Fai mendesah dan menggeleng pelan sebelum menaruh sebuah album besar dan di tangan Kurogane. Sampulnya berwarna coklat susu terbuat dari semacam bulu yang lembut dan sebuah tulisan putih sederhana 'Memories' tertulis di cover depan album tebal dan berat itu. Fai tersenyum lembut dan menaruh tangannya diatas album itu.

"Kurogane, aku yakin dia memang mengingikan kau memiliki ini. Dia pasti tidak akan senang dengan keadaanmu saat ini bila dia melihatnya." Fai berjalan melaluinya, menuruni tangga sampai dan pergi dari apartemen itu. Kurogane mengawasinya dengan sepasang mata merah yang lelah sampai siluetnya mengabur ditengah hujan ganas dan menghilang samasekali.

Dengan keletihan yang telah menjadi sahabatnya akhir-akhir ini, Kurogane membuka pintu kamarnya yang tidak dikunci, ia tidak pernah mengunci pintunya sejak hari itu, berharap kekasihnya mendobrak pintu dengan senyum cerah dan memeluknya sambil tertawa… namun meskipun dia sadar hal itu tak akan lagi terjadi, toh Kurogane tidak bisa membuat dirinya mengunci pintu itu.

Tertatih-tatih, laki-laki berambut hitam itu masuk ke dalam apartemennya. Lampunya tidak dinyalakan memberikan kesan mengerikan pada apertemen itu. Lantai marmer yang pernah dibanggakannya saat pertama kali ia menyewa kamar ini tampak kusam dan berdebu. Dinding yang dicat putih penuh bayangan gelap masa lalu dan sudah tampak kotor, kusam, tidak terawat. Begitu juga dengan semua perabotan yang dulunya sangat diperhatikan, sekarang tidak terawat.

Dari pintu depan, Kurogane berbelok ke kiri, menuju ke sebuah ruang tamu gelap dan sunyi. Kilasan-kilasan ingatan yang kuat menerjang laki-laki itu lebih kuat daripada badai saat ingatannya muncul ke permukaan. Air mata menggenangi mata merahnya, namun dia hanya menggelengkan kepalanya. Air mata itu tidak boleh jatuh.

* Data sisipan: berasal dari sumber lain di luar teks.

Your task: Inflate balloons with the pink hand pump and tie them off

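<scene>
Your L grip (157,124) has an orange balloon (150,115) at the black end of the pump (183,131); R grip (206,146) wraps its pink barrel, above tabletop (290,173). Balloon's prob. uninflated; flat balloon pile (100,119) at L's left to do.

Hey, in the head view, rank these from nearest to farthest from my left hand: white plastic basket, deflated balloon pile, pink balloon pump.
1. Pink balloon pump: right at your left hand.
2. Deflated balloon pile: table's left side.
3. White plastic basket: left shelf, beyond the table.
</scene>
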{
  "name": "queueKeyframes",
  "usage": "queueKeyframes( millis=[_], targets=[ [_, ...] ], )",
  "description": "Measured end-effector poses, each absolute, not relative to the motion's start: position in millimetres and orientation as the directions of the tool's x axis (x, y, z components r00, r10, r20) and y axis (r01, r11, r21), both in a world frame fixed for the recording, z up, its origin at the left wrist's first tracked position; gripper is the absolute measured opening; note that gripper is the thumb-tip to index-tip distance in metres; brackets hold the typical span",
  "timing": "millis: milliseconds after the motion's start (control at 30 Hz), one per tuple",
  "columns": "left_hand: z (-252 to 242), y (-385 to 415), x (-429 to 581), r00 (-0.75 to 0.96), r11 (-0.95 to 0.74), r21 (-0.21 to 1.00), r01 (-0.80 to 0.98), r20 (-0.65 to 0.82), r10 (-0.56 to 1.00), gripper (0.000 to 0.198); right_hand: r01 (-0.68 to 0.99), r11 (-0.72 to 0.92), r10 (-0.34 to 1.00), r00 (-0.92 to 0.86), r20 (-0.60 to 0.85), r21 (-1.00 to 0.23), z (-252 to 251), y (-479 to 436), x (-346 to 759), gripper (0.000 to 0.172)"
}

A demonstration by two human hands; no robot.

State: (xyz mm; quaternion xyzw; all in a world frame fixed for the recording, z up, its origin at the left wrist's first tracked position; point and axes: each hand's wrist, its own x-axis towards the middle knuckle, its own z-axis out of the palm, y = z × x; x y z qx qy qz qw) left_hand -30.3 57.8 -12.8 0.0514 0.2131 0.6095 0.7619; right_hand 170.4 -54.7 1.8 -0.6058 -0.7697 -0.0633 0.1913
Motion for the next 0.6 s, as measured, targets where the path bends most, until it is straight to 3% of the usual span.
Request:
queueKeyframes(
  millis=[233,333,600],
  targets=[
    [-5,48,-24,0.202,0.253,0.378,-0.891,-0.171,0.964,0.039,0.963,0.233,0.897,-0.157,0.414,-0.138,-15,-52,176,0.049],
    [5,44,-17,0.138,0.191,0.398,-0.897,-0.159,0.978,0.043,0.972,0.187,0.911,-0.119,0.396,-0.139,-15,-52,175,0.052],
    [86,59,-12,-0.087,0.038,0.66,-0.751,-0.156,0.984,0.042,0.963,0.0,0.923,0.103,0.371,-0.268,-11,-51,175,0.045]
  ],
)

Kurogane menaruh album yang baru didapatkannya itu diatas meja kayu yang merapat ke dinding. Mata merah-nya menangkap sesuatu diatas meja itu dan ia meraih sebuah benda persegi berdebu ditangannya. Saat Kurogane membersihkan bagian yang ia percaya adalah depannya, ia hampir saja jatuh dan menangis di lantai berkarpet tipis dibawahnya.

Benda itu adalah sebuah pigura yang menyimpan foto seorang wanita berambut pirang panjang yang menginitip di sela-sela debu, bersama dengan seorang laki-laki tinggi bermabut hitam, keduanya tersenyum bahagia dengan langit biru melatar-belakangi mereka. Sekali lagi, Kurogane menelan semua jeritan, kesedihan dan air mata yang nyaris menetes bulat-bulat dan menaruh pigura foto itu kembali ke tempat yang seharusnya, di sudut meja yang gelap dan diujung pikiran dan perasaannya yang selalu dilanda kesedihan.

Laki-laki bermata merah itu menghempaskan dirinya di sofa empuk yang juga berdebu seperti setiap inci apartemen yang dimilikinya ini, tidak peduli, atau tidak mau peduli dengan keadaannya yang basah kuyup. Ia menaruh lengan kanannya menutupi kedua belah matanya, berusaha kabur dari masa sekarang, kabur ke ingatan masa lalu yang terlalu indah untuk dilupakan namun juga terlalu perih untuk diingat. Cinta sejati dalam kehidupannya yang tidak akan pernah kembali.

"Kurogane, aku yakin dia memang mengingikan kau memiliki ini. Dia pasti tidak akan senang dengan keadaanmu saat ini bila dia melihatnya."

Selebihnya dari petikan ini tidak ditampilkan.